§ **ABOUT THIS TASK**:
The whole listing below should be printed again exactly, with no images.

BEGIN

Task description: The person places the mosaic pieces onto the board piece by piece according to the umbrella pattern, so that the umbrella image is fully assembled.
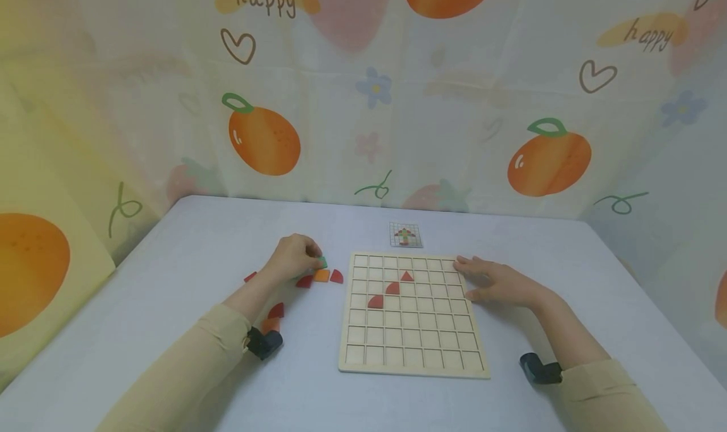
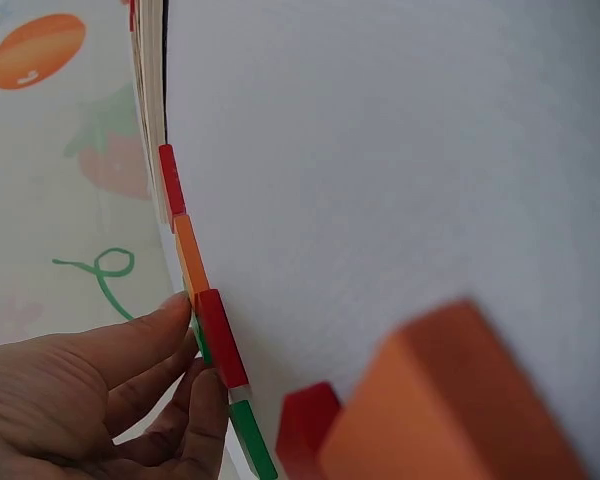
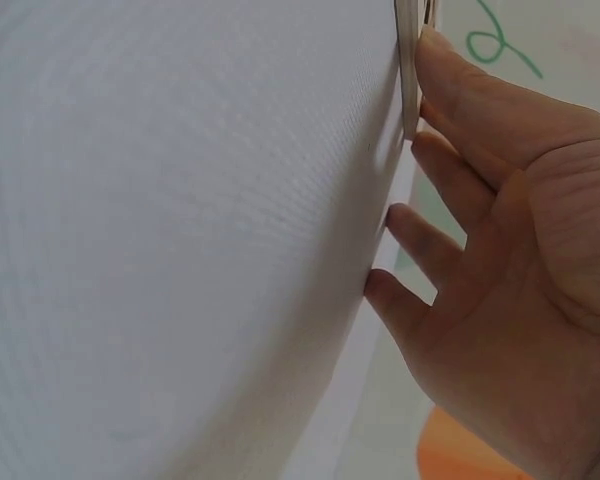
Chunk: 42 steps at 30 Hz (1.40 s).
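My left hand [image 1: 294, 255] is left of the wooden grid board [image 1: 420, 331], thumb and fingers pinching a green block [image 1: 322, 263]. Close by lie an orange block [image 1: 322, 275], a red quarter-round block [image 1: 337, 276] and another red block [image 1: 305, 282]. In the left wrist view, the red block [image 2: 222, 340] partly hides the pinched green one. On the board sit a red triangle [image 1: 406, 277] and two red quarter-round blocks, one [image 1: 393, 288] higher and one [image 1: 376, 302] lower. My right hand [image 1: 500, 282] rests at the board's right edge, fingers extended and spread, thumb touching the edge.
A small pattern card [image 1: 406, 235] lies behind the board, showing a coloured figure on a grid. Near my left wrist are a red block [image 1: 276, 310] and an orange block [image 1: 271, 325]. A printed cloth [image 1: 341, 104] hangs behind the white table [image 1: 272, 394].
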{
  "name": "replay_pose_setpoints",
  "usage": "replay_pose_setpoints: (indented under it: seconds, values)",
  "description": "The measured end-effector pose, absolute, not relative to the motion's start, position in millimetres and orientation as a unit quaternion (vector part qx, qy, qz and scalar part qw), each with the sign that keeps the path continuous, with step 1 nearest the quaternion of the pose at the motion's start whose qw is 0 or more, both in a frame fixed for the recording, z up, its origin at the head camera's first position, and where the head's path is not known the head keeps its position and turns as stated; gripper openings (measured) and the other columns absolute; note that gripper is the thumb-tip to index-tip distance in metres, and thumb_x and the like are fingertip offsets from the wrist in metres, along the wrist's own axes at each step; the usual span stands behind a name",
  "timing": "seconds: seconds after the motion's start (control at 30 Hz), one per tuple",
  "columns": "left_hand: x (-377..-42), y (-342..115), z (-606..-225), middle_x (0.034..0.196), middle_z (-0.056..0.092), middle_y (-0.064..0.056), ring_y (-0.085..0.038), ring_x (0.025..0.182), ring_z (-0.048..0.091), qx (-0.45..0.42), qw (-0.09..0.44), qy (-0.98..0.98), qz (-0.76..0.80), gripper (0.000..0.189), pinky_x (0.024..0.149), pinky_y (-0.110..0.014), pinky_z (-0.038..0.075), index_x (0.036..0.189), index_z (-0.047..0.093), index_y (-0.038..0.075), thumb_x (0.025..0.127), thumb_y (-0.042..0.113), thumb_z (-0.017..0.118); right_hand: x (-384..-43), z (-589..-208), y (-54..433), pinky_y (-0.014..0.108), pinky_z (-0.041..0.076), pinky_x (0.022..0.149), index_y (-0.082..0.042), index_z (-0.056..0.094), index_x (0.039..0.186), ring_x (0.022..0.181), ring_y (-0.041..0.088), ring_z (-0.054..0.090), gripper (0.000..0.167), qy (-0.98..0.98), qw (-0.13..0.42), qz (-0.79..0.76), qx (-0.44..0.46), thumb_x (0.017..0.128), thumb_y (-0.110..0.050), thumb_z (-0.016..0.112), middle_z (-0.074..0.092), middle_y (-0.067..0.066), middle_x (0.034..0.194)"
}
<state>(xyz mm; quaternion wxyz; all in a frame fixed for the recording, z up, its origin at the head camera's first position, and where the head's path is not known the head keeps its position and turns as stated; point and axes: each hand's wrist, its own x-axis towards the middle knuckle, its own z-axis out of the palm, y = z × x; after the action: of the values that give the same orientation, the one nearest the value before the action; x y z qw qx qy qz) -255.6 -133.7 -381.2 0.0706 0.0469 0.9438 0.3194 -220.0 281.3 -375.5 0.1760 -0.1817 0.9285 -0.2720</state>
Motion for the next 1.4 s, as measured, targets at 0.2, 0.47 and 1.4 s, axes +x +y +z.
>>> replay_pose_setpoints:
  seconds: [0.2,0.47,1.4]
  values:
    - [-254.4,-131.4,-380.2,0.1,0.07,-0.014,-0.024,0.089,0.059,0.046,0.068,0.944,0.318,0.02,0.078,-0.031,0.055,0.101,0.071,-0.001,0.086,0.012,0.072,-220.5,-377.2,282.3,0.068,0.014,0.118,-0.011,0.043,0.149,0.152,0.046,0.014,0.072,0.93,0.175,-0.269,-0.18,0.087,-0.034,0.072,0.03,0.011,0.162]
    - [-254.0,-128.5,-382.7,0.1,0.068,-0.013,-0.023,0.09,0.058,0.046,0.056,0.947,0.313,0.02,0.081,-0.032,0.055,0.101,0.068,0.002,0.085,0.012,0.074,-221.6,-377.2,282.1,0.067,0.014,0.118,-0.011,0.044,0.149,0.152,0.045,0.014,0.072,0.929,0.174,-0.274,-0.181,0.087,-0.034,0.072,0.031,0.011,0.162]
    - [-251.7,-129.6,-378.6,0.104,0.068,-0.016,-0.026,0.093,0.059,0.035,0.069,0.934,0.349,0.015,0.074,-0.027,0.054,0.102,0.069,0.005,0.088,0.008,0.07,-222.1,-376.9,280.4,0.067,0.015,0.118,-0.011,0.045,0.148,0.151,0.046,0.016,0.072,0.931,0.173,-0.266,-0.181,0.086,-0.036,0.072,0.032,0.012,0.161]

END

§ **EXPECTED ANSWER**:
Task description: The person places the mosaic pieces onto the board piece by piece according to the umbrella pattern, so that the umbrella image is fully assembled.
Chunk: 42 steps at 30 Hz (1.40 s).
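My left hand [image 1: 294, 255] is left of the wooden grid board [image 1: 420, 331], thumb and fingers pinching a green block [image 1: 322, 263]. Close by lie an orange block [image 1: 322, 275], a red quarter-round block [image 1: 337, 276] and another red block [image 1: 305, 282]. In the left wrist view, the red block [image 2: 222, 340] partly hides the pinched green one. On the board sit a red triangle [image 1: 406, 277] and two red quarter-round blocks, one [image 1: 393, 288] higher and one [image 1: 376, 302] lower. My right hand [image 1: 500, 282] rests at the board's right edge, fingers extended and spread, thumb touching the edge.
A small pattern card [image 1: 406, 235] lies behind the board, showing a coloured figure on a grid. Near my left wrist are a red block [image 1: 276, 310] and an orange block [image 1: 271, 325]. A printed cloth [image 1: 341, 104] hangs behind the white table [image 1: 272, 394].
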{
  "name": "replay_pose_setpoints",
  "usage": "replay_pose_setpoints: (indented under it: seconds, values)",
  "description": "The measured end-effector pose, absolute, not relative to the motion's start, position in millimetres and orientation as a unit quaternion (vector part qx, qy, qz and scalar part qw), each with the sign that keeps the path continuous, with step 1 nearest the quaternion of the pose at the motion's start whose qw is 0 or more, both in a frame fixed for the recording, z up, its origin at the head camera's first position, and where the head's path is not known the head keeps its position and turns as stated; gripper openings (measured) and the other columns absolute; note that gripper is the thumb-tip to index-tip distance in metres, and thumb_x and the like are fingertip offsets from the wrist in metres, along the wrist's own axes at each step; the usual span stands behind a name",
  "timing": "seconds: seconds after the motion's start (control at 30 Hz), one per tuple",
  "columns": "left_hand: x (-377..-42), y (-342..115), z (-606..-225), middle_x (0.034..0.196), middle_z (-0.056..0.092), middle_y (-0.064..0.056), ring_y (-0.085..0.038), ring_x (0.025..0.182), ring_z (-0.048..0.091), qx (-0.45..0.42), qw (-0.09..0.44), qy (-0.98..0.98), qz (-0.76..0.80), gripper (0.000..0.189), pinky_x (0.024..0.149), pinky_y (-0.110..0.014), pinky_z (-0.038..0.075), index_x (0.036..0.189), index_z (-0.047..0.093), index_y (-0.038..0.075), thumb_x (0.025..0.127), thumb_y (-0.042..0.113), thumb_z (-0.017..0.118); right_hand: x (-384..-43), z (-589..-208), y (-54..433), pinky_y (-0.014..0.108), pinky_z (-0.041..0.076), pinky_x (0.022..0.149), index_y (-0.082..0.042), index_z (-0.056..0.094), index_x (0.039..0.186), ring_x (0.022..0.181), ring_y (-0.041..0.088), ring_z (-0.054..0.090), gripper (0.000..0.167), qy (-0.98..0.98), qw (-0.13..0.42), qz (-0.79..0.76), qx (-0.44..0.46), thumb_x (0.017..0.128), thumb_y (-0.110..0.050), thumb_z (-0.016..0.112), middle_z (-0.074..0.092), middle_y (-0.067..0.066), middle_x (0.034..0.194)"
}
<state>(xyz mm; quaternion wxyz; all in a frame fixed for the recording, z up, its origin at the head camera's first position, and where the head's path is not known the head keeps its position and turns as stated; point and axes: each hand's wrist, its own x-axis towards the middle knuckle, its own z-axis out of the palm, y = z × x; after the action: of the values that give the same orientation, the one nearest the value before the action; x y z qw qx qy qz) -255.6 -133.7 -381.2 0.0706 0.0469 0.9438 0.3194 -220.0 281.3 -375.5 0.1760 -0.1817 0.9285 -0.2720</state>
Motion for the next 1.4 s, as measured, targets at 0.2, 0.47 and 1.4 s, axes +x +y +z.
>>> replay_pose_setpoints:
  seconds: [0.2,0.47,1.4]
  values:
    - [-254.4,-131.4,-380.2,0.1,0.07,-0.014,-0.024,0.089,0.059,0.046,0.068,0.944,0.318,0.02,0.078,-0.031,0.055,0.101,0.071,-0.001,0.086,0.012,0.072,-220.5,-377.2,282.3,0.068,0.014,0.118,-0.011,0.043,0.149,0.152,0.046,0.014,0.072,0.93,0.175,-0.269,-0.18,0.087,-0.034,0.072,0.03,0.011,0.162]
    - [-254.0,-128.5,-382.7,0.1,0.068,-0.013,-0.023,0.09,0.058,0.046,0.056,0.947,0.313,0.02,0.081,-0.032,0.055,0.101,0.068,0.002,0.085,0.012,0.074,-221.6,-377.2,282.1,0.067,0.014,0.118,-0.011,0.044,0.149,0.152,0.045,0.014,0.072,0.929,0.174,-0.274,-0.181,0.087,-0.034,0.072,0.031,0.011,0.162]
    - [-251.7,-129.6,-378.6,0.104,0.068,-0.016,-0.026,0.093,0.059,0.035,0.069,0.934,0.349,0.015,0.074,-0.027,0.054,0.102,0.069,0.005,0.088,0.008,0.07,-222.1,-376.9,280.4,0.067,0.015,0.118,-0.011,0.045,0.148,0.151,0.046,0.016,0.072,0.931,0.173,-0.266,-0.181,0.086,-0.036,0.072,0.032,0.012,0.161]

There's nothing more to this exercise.